• WORK TO BE COMPLETED:
Only one stretch of the data is wanted: the line containing "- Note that", the line containing "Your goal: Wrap", and every line between them, copied exactly.

• INFORMATION PROVIDED:
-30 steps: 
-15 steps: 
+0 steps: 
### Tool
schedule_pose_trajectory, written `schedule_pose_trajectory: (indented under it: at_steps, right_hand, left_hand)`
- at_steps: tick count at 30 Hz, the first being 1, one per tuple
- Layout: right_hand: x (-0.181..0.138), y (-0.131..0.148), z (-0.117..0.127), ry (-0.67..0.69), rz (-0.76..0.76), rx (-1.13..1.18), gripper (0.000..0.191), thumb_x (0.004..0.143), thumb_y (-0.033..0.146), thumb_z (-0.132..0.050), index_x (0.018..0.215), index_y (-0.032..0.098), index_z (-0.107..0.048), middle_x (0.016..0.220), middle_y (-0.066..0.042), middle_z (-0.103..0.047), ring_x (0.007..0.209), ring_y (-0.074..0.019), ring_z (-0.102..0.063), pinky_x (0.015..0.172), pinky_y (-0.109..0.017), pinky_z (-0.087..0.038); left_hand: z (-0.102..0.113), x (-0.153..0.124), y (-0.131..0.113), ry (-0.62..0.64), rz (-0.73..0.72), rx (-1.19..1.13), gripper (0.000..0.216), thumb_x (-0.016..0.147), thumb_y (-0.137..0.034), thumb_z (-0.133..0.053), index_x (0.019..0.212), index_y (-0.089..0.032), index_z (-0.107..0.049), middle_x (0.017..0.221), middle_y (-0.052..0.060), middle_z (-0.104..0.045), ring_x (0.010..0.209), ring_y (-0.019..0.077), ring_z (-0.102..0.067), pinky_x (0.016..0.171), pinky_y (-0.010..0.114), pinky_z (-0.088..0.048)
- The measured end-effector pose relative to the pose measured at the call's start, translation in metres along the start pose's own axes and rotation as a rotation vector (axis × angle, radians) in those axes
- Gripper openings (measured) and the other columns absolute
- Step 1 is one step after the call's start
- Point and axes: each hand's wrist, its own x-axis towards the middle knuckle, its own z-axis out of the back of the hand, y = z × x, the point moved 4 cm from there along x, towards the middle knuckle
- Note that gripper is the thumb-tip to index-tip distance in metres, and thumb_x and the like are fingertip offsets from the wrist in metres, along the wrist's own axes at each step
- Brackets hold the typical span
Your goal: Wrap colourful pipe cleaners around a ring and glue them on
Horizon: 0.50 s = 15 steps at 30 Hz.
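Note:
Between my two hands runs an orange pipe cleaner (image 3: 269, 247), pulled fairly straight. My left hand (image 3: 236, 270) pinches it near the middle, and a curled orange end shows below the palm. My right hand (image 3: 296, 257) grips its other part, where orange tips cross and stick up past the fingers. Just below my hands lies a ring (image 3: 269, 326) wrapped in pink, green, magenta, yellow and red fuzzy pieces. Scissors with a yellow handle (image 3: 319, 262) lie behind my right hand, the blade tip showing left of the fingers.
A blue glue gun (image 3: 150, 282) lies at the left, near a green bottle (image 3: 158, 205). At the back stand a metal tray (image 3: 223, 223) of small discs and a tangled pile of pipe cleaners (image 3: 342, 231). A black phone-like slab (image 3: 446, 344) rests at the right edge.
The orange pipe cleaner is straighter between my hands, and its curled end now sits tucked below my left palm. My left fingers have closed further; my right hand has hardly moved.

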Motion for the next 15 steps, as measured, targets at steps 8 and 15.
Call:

• RESPONSE TO THIS EXERCISE:
- Note that gripper is the thumb-tip to index-tip distance in metres, and thumb_x and the like are fingertip offsets from the wrist in metres, along the wrist's own axes at each step
- Brackets hold the typical span
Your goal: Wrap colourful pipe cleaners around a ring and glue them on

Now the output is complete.